Thursday, November 03, 2005

london bridge walkway: order out of chaos!


london bridge
Originally uploaded by recyclingfan.
Almost immediately upon opening to the public, the London Bridge Walkway noticably swayed. Engineers investigated. Turns out, the bridge was built assuming that everyone would walk in a random fashion over it. However, studies reveal that pedestrians unconsciously walk in unison: we unconsciously walk in order, bringing what engineer calls "order out of chaos." In other words, the bridge was built according to chaos theory; however, humans do not like chaos, they like order.
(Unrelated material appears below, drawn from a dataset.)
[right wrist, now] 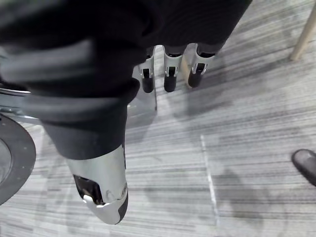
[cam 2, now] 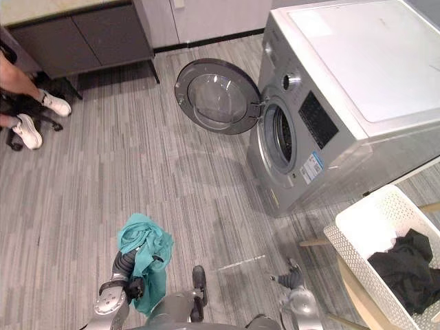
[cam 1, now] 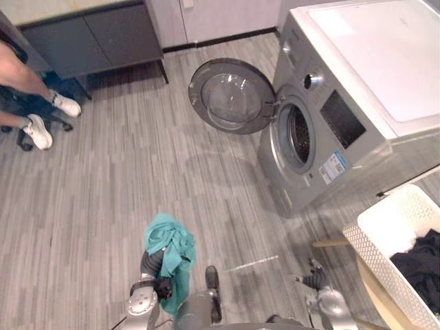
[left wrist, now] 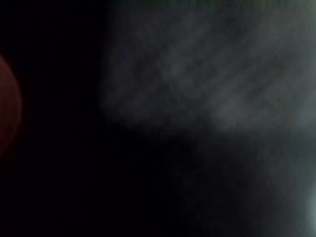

I find this fascinating because I have a background in political statistics (I teach the introductory doctoral social science stat's course for Indiana Univ of Pennsylvania's PhD program in Admin and Leadership studies) and I always tell my students that "ours is a probabilistic universe." meaning that there is no true randomness: randomness is only an abstract concept. There is order everywhere, and it is called "probability." I encountered this years ago when I needed to use a random number generator with a main frame computer: the computer operator asked me, "how random do you want it?" Turns out, there are different random number generators, some more random than others. I thought that was mind blowing: there is no true randomness. there is order everywhere, even when you try to generate random numbers, there is order. I tested this at the univ of michigan, where I constructed variance-covariance matrices out of random numbers: there was always eigenvalues, or a statistical representation of variance (order) however slight. As I explain to my students, "anything is possible, however some things are more probable than others."